Third-party deliverables

In some instances, the vendor or purchaser may be required to obtain or provide to the other party certain third-party deliverables, either as part of the conditions or closing. The parties should consider whether these will be available in time to permit compliance with the purchase and sale agreement. Here are some examples of third-party deliverables that may be relevant:

  • Real property reports and evidence of municipal compliance related to same;
  • Approvals for subdivision, development/building permits and/or financing;
  • No interest letters and/or discharges of non-permitted encumbrances;
  • Payout statements;
  • Consent to assignment of contracts/agreements;
  • Condominium and/or tenant estoppel certificates;
  • Building inspection reports;
  • Geotechnical and environmental assessments and reliance letters related to same; and
  • Competition Act and Investment Canada Act approvals.

Closing

The closing mechanics are typically straightforward; however, the parties should consider some basic practicalities to ensure each party remains in compliance with its obligations:

  • Do I need to provide notice to the other party regarding the place where closing documents should be delivered?
  • Are originals of closing documents required?
  • Is the land titles office open and has the process for delivering documents for registration and receiving confirmation of registration changed?
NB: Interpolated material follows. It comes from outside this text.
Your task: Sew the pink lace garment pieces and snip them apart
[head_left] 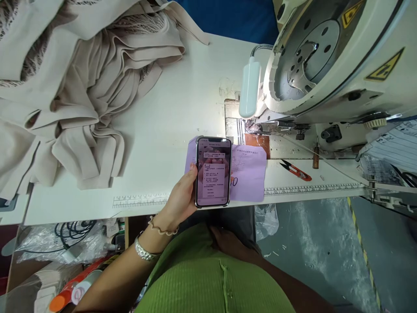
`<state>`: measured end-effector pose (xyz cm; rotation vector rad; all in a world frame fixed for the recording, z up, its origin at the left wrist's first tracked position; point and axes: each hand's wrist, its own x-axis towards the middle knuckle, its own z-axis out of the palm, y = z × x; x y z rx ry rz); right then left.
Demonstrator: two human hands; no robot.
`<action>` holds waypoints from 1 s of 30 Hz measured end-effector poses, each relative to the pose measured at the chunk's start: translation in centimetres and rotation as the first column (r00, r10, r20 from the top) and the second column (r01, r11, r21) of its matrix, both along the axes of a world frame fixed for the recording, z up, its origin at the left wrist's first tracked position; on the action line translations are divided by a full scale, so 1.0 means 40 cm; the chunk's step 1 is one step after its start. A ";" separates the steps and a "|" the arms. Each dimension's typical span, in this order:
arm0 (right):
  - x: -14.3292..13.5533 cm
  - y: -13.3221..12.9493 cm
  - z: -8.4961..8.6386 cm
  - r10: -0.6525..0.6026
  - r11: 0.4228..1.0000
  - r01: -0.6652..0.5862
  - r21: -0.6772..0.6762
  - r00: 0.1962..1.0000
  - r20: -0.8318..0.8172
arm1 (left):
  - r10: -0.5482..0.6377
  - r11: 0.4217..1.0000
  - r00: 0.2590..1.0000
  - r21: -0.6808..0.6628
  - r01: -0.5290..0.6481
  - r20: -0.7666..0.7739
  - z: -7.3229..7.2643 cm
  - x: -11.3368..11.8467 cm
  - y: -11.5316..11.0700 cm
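Note:
My left hand (183, 194) is closed around a smartphone (213, 174), thumb along its left edge. The lit screen shows a page of small text that I cannot read. Behind the phone a purple paper slip (250, 171) lies on the white sewing table (156, 143), with printed lines and large handwritten marks partly covered. Down by my lap, below the table edge, rests my right hand (223, 239); its fingers are partly hidden in shadow and by my green top, so their pose is unclear.
A sewing machine (312, 100) with a small lamp (249, 89) occupies the right side. Red thread snips (296, 170) and a wooden-handled screwdriver (316, 156) lie near it. Beige fabric strips (97, 87) are heaped at left. A ruler tape (140, 201) runs along the front edge.

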<state>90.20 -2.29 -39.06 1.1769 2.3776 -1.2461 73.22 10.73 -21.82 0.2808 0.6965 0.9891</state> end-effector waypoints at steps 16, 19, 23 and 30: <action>-0.024 -0.003 0.007 -0.020 0.993 0.008 0.119 0.994 0.104 | 0.004 1.000 1.000 0.009 -0.004 -0.010 -0.008 -0.001 0.000; -0.026 -0.005 0.005 -0.036 0.991 0.020 0.130 0.992 0.121 | 0.004 1.000 1.000 0.016 -0.004 -0.012 -0.009 -0.001 -0.001; -0.026 -0.008 0.003 -0.049 0.990 0.030 0.138 0.990 0.131 | -0.002 0.999 1.000 0.041 0.002 -0.009 -0.009 -0.002 -0.001; -0.025 -0.009 0.003 -0.080 0.987 0.061 0.150 0.989 0.125 | 0.003 0.999 1.000 0.037 -0.003 -0.007 -0.009 -0.004 -0.001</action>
What are the risks of non-performance (i.e., failure to deliver documents when required; failure to provide access for a property inspection; failure to tender closing documents and purchase price)?

Agreements of purchase and sale will not typically define specific events of default other than a party’s failure to close. In that case, it is important to determine what remedies are specified:

  • Does the agreement provide for specific performance or are damages the only remedy?
  • Are there any limits on damages (i.e., limited to the amount of the deposit)?
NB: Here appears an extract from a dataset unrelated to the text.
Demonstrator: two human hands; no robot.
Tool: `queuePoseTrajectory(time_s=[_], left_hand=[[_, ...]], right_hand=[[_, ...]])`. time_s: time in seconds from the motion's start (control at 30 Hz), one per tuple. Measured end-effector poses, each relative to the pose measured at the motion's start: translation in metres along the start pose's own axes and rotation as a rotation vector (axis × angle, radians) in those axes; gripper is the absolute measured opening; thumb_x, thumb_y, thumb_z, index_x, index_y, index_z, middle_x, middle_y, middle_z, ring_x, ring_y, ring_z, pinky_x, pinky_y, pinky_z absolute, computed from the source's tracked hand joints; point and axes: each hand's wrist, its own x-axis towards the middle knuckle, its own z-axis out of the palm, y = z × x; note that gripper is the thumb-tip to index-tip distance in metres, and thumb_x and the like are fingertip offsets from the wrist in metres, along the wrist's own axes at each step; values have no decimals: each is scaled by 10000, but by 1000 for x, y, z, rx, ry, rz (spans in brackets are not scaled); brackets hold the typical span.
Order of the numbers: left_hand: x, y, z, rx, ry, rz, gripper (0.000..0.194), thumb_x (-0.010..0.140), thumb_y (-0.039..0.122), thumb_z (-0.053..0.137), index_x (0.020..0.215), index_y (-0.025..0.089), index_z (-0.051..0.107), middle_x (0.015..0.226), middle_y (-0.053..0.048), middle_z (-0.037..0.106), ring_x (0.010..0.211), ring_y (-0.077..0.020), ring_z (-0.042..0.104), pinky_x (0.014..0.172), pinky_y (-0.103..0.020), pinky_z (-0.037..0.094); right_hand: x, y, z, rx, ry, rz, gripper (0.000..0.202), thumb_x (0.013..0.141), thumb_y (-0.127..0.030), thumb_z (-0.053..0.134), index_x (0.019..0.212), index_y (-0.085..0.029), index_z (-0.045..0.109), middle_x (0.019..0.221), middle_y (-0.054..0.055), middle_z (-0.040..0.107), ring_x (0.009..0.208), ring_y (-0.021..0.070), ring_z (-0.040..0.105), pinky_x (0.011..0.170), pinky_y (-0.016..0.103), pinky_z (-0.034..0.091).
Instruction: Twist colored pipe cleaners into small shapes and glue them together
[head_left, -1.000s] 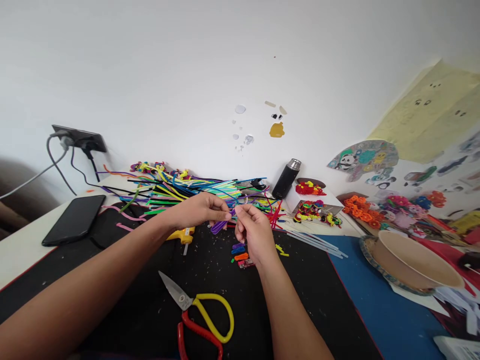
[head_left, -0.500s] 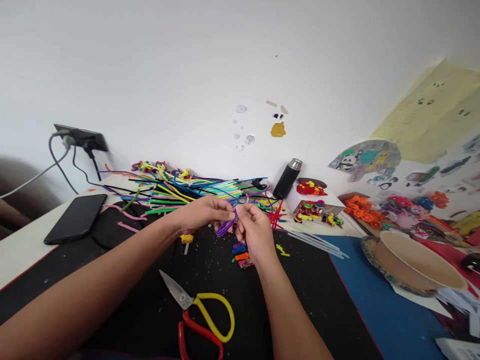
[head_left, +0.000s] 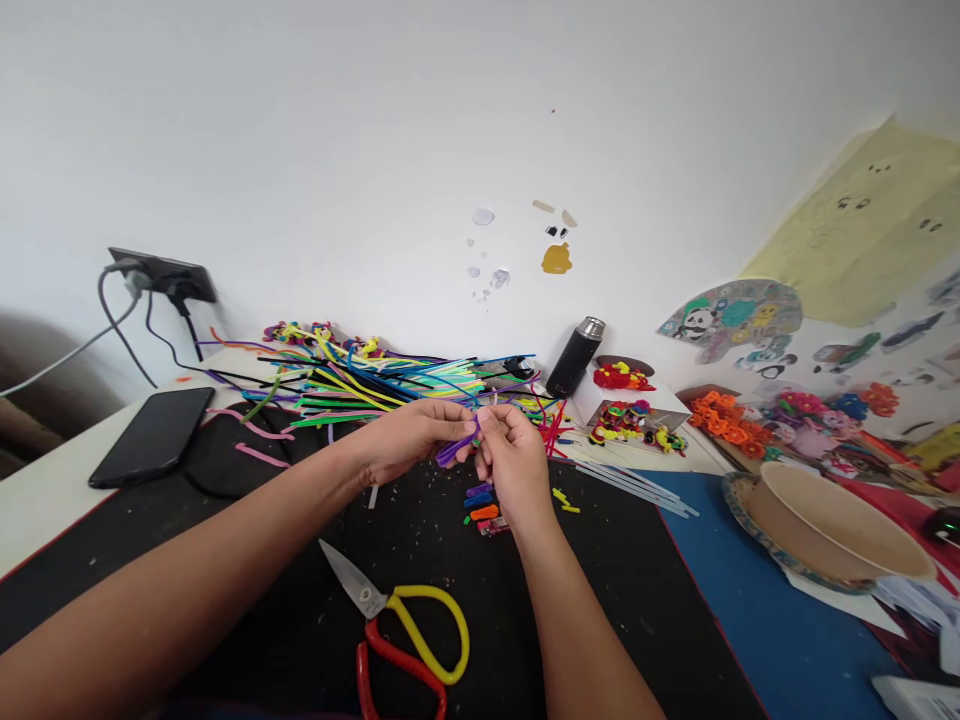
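Above the black mat [head_left: 300, 600], both hands meet on a bent purple pipe cleaner [head_left: 452, 453]. My left hand [head_left: 416, 437] pinches it between thumb and fingers. From the other side, my right hand [head_left: 511, 450] grips it near the top, fingers curled and partly hiding it. Just below the right hand lie small folded pipe cleaner pieces [head_left: 480, 500] in purple, blue and orange. A pair of scissors [head_left: 375, 605] with one yellow and one red handle rests on the mat nearer to me.
Many coloured pipe cleaners [head_left: 360, 380] are heaped along the wall. A phone [head_left: 154, 437] lies at left. A black flask [head_left: 575, 357] stands behind, beside a white box [head_left: 600, 400] with small figures. At right are clear sticks [head_left: 637, 488] and a beige bowl [head_left: 840, 520].
Both hands have shifted slightly right and the fingers have closed nearer together. The purple loop shows shorter beneath the left fingers. My left hand now hides the yellow piece on the mat.
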Motion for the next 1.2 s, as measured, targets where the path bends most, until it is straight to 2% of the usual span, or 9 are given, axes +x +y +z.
queuePoseTrajectory(time_s=[0.17,0.43,0.67,0.97,1.2], left_hand=[[2,-1,-4,83,51,40,475,772,545,791,613,140,599,598,4,521,549,-94,373,532,-252,245],[2,0,-9,131,92,49,521,778,610,756,651,170,506,595,48,405,542,-87,273,518,-237,180],[7,-7,-14,78,160,56,386,815,479,754,963,175,569,630,69,399,524,-88,302,518,-215,171],[5,0,-19,79,141,125,364,854,486,724,935,183,538,635,81,390,542,-85,308,534,-221,224],[3,4,-16,154,156,108,405,822,521,744,909,183,540,676,67,421,560,-86,343,529,-220,246]], right_hand=[[2,-1,-1,39,2,9,377,834,-535,752,816,-198,585,483,-111,445,321,64,418,330,179,264],[3,1,0,29,-10,42,358,829,-519,753,886,-198,606,462,-123,434,319,76,424,332,183,263],[1,3,1,47,-34,71,368,822,-531,760,875,-198,612,465,-117,440,327,78,421,339,186,270],[2,-4,0,170,-13,128,416,784,-559,792,874,-186,630,479,-105,453,338,67,399,336,180,219],[1,-2,1,166,-41,163,429,744,-537,835,853,-199,594,488,-105,476,338,67,408,333,178,213]])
Tips for dealing with upcoming closings during the pandemic and the social distancing measures

Original documents 

Certain documents will require wet-ink signatures (signed originals), including any documents that must be submitted to the Alberta land titles office and most bank financing documents. Confirm as early as possible in the process which documents will require wet-ink signatures and arrange for times when the signatories can sign and deliver them.

Affidavits 

Some closing documents must be executed under corporate seal or be witnessed with supporting affidavits sworn. Ministerial order No. SA:008/2020 was issued and modifies the attestation requirements to permit two-way video conferencing for affidavits. The wording of affidavits will need to be modified to allow for this. Please click here for a copy of the ministerial order, which includes a sample of the required wording. 

Title insurance 

Title insurance may be a suitable option to address certain matters, such as any registration gap, encroachment issues, the lack of a real property report or missing or unavailable government responses regarding due diligence. Note that most title insurers will require at a minimum a title search that is less than 30 days old.

Third-party deliverables 

Request third-party documents as early as possible and follow up often.